Service Fabric encourages all of these so that its workloads can focus more on their business requirements. 

 

It is often compared to Kubernetes which is also a container orchestration framework that hosts applications. Kubernetes extends this idea of app+container all the way where the host can be nodes of a cluster. Kubernetes evolved as an industry effort from the native Linux containers support of the operating system.  It can be considered as a step towards a truly container-centric development environment. Containers decouple applications from infrastructure which separates dev from ops. Containers demonstrate better resource isolation and improved resource utilization. Kubernetes is not a traditional, all-inclusive PaaS. Unlike PaaS which restricts applications, dictates the choice of application frameworks, restricts supported language runtimes, or distinguishes apps from services, Kubernetes aims to support an extremely diverse variety of workloads. If the application has been compiled to run in a container, it will work with Kubernetes. PaaS provides databases, message buses, cluster storage systems but those can run on Kubernetes. There is also no click to deploy service marketplace. Kubernetes does not build user code or deploy it. However, it facilitates CI workflows to run on it. Kubernetes allows users to choose logging, monitoring, and alerting Kubernetes also does not require a comprehensive application language or system. It is independent of machine configuration or management. But PaaS can run on Kubernetes and extend its reach to different clouds. 

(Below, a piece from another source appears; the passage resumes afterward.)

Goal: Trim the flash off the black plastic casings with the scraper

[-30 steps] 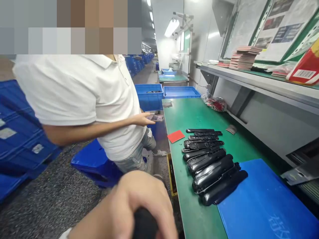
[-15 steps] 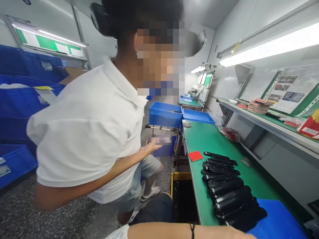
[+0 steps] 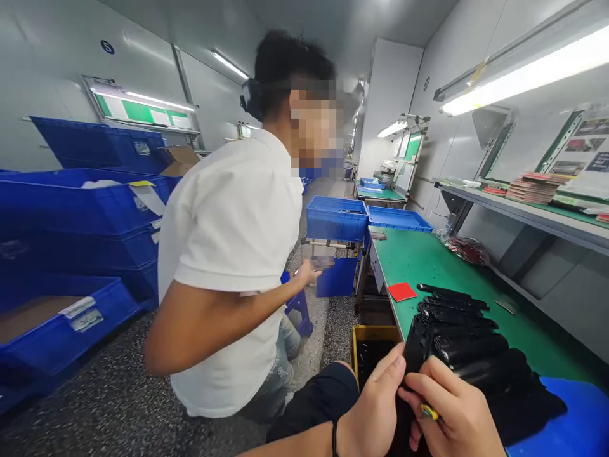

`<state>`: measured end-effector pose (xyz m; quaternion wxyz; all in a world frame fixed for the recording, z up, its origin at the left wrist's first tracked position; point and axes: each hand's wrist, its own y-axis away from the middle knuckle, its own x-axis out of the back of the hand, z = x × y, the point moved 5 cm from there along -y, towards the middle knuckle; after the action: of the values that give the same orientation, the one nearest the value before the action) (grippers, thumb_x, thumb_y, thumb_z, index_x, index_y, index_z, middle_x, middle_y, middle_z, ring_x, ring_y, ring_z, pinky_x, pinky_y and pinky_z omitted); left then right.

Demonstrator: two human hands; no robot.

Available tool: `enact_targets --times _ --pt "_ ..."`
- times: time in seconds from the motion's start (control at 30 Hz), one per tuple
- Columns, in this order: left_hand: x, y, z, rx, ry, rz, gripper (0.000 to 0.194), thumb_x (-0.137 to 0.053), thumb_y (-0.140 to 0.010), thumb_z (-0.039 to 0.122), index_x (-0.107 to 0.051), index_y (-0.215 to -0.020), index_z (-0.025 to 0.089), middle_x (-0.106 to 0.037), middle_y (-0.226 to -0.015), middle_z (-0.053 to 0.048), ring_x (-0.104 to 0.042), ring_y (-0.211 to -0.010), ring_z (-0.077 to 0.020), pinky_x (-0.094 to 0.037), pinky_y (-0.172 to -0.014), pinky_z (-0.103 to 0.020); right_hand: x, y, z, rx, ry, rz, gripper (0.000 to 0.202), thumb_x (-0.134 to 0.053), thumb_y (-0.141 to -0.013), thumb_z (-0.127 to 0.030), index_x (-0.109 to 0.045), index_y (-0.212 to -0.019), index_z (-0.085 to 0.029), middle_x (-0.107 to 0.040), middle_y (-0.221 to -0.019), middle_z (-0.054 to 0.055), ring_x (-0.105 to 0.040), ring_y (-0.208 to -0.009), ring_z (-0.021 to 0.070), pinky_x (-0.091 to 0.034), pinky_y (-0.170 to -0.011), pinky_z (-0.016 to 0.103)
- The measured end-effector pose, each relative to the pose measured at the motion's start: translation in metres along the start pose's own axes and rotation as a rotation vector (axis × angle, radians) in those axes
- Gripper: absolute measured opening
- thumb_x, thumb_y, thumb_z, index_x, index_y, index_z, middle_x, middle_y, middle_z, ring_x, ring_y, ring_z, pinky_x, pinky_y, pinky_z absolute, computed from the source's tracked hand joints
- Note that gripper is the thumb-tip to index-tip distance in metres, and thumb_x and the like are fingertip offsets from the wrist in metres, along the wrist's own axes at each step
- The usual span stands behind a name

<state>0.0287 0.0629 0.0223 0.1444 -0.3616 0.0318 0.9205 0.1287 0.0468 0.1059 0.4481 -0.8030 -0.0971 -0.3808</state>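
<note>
My left hand [image 3: 373, 403], a dark band at its wrist, is closed round a long black plastic piece [image 3: 415, 343] at the near edge of the green table. Against the lower part of that piece, my right hand [image 3: 454, 406] is closed on a slim tool with a yellow end [image 3: 429, 412]; my fingers cover the rest of it. Beside both hands lies a row of similar black plastic pieces [image 3: 471, 352] on the table. A red square [image 3: 402, 292] lies near the table's left edge.
A person in a white shirt [image 3: 238, 216] stands close at the left. A yellow-rimmed bin [image 3: 354, 355] is below the green table [image 3: 399, 254]. Blue crates [image 3: 335, 219] stand beyond, more blue crates [image 3: 80, 203] at far left. A blue sheet [image 3: 571, 406] lies at right.
Both my hands have come into view with the black plastic piece and the tool; earlier only my forearm showed. The person in white appears farther away, and my view has shifted.
</note>
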Motion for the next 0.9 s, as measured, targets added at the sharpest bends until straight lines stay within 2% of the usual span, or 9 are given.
enact_targets --times 0.1,0.2,0.27,0.37,0.4,0.47,0.57,0.73,0.9 --pt "0.011 0.011 -0.007 -0.030 -0.061 0.082 0.058 -0.062 -0.097 0.057 -0.064 -0.143 0.022 -0.075 -0.101 -0.011 -0.065 -0.063 -0.0187 -0.050 -0.052 -0.029 -0.009 0.008 0.000 -0.063 -0.080 0.015 0.021 -0.055 -0.103 -0.025 -0.070 -0.089 -0.024 -0.061 -0.073 0.000 -0.063 -0.057 0.0125 -0.051 -0.051 0.021" --pt "0.013 0.019 -0.014 0.054 -0.034 0.028 0.051 -0.054 -0.098 0.060 -0.072 -0.113 0.015 -0.068 -0.071 -0.006 -0.051 -0.042 -0.0140 -0.039 -0.039 -0.026 0.010 0.017 -0.004 -0.163 -0.072 0.177 0.013 -0.058 -0.104 -0.020 -0.068 -0.096 -0.023 -0.061 -0.069 -0.002 -0.061 -0.055 0.0111 -0.049 -0.053 0.022" --pt "0.019 0.022 -0.014 0.164 -0.003 0.040 0.058 -0.040 -0.102 0.061 -0.069 -0.089 0.012 -0.055 -0.052 -0.003 -0.042 -0.035 -0.0117 -0.034 -0.036 -0.022 0.025 0.020 -0.012 -0.127 0.028 0.305 0.011 -0.066 -0.100 -0.015 -0.070 -0.106 -0.023 -0.066 -0.076 -0.001 -0.062 -0.061 0.0116 -0.049 -0.057 0.023" --pt "0.043 0.019 0.004 0.222 0.025 0.205 0.059 -0.031 -0.107 0.050 -0.068 -0.085 0.010 -0.056 -0.054 -0.005 -0.048 -0.043 -0.0120 -0.043 -0.043 -0.020 0.023 0.018 -0.016 -0.003 0.184 0.384 0.021 -0.072 -0.095 -0.014 -0.071 -0.114 -0.022 -0.069 -0.083 0.002 -0.065 -0.068 0.0144 -0.049 -0.063 0.026" --pt "0.052 0.015 0.014 0.177 0.040 0.266 0.052 -0.033 -0.107 0.045 -0.068 -0.089 0.010 -0.061 -0.062 -0.006 -0.051 -0.045 -0.0123 -0.045 -0.044 -0.021 0.015 0.016 -0.010 -0.020 0.206 0.367 0.018 -0.071 -0.096 -0.016 -0.071 -0.113 -0.023 -0.068 -0.080 0.001 -0.064 -0.067 0.0148 -0.048 -0.062 0.027" --pt "0.070 0.006 0.033 0.075 0.060 0.397 0.042 -0.036 -0.107 0.035 -0.068 -0.095 0.010 -0.067 -0.078 -0.008 -0.053 -0.049 -0.0120 -0.047 -0.044 -0.021 -0.005 0.013 0.015 -0.235 0.255 0.267 0.017 -0.064 -0.101 -0.023 -0.069 -0.117 -0.021 -0.067 -0.080 0.002 -0.063 -0.067 0.0170 -0.047 -0.061 0.028" --pt "0.081 -0.010 0.054 -0.025 0.127 0.462 0.039 -0.034 -0.107 0.032 -0.066 -0.097 0.011 -0.065 -0.082 -0.008 -0.052 -0.051 -0.0118 -0.046 -0.043 -0.021 -0.030 0.014 0.034 -0.402 0.194 0.123 0.025 -0.057 -0.104 -0.028 -0.065 -0.126 -0.020 -0.070 -0.091 0.006 -0.065 -0.078 0.0194 -0.049 -0.070 0.030" --pt "0.071 -0.027 0.072 -0.124 0.285 0.447 0.045 -0.027 -0.110 0.037 -0.061 -0.094 0.014 -0.059 -0.077 -0.004 -0.046 -0.048 -0.0089 -0.040 -0.040 -0.017 -0.049 0.013 -0.011 -0.107 -0.224 -0.087 0.019 -0.062 -0.104 -0.038 -0.065 -0.108 -0.020 -0.064 -0.087 0.002 -0.057 -0.073 0.0141 -0.042 -0.063 0.027" --pt "0.050 -0.030 0.074 -0.175 0.326 0.437 0.039 -0.026 -0.111 0.037 -0.058 -0.099 0.017 -0.057 -0.077 -0.002 -0.046 -0.048 -0.0087 -0.039 -0.040 -0.016 -0.052 0.016 -0.033 0.086 -0.013 -0.045 0.023 -0.047 -0.107 -0.017 -0.064 -0.092 -0.019 -0.063 -0.078 0.002 -0.053 -0.067 0.0140 -0.037 -0.059 0.030"
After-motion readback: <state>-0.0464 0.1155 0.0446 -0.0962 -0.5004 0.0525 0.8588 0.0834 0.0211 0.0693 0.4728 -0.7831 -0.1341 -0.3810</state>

Service Fabric is used by some of the largest services in the Azure Cloud Service Portfolio but it comes with a different history, different goals, and different designs.  The entire Microsoft Azure Stack hybrid offering relies on Service Fabric to run all the platform core services. Kubernetes is a heavily centralized system. It has an API server in the middle, and agents called Kubelets that are installed on all worker nodes. All Kubelets communicate with the API server and this saves the state in a centralized repository – the etcd cluster which is a Raft-backed distributed KV-store. Cluster membership is maintained by requiring kubelets to maintain a connection with the API server to send heartbeats every period. Service Fabric avoids this with a decentralized ring and failure detection. It is motivated by the adage that distributed consensus is at the heart of numerous co-ordination problems, but it has a trivially simple solution if there is a reliable failure detection service. Service Fabric does not use a distributed consensus protocol like Raft or Paxos or a centralized store for cluster state. Instead, it proposes a Federation subsystem that answers the most important question on membership which is whether a specific node is part of the system. The nodes are organized in rings, and the heartbeats are only sent to a small subset of nodes called the neighborhood. The arbitration procedure involves more nodes besides the monitor but it is only executed on missed heartbeats. A quorum of privileged nodes in an arbitration group helps resolve the possible failure detection conflicts, isolate appropriate nodes and maintain a consistent view of the ring. 

Conclusion: 

Service Fabric recognizes different types of workloads and is particularly well-suited for stateful workloads.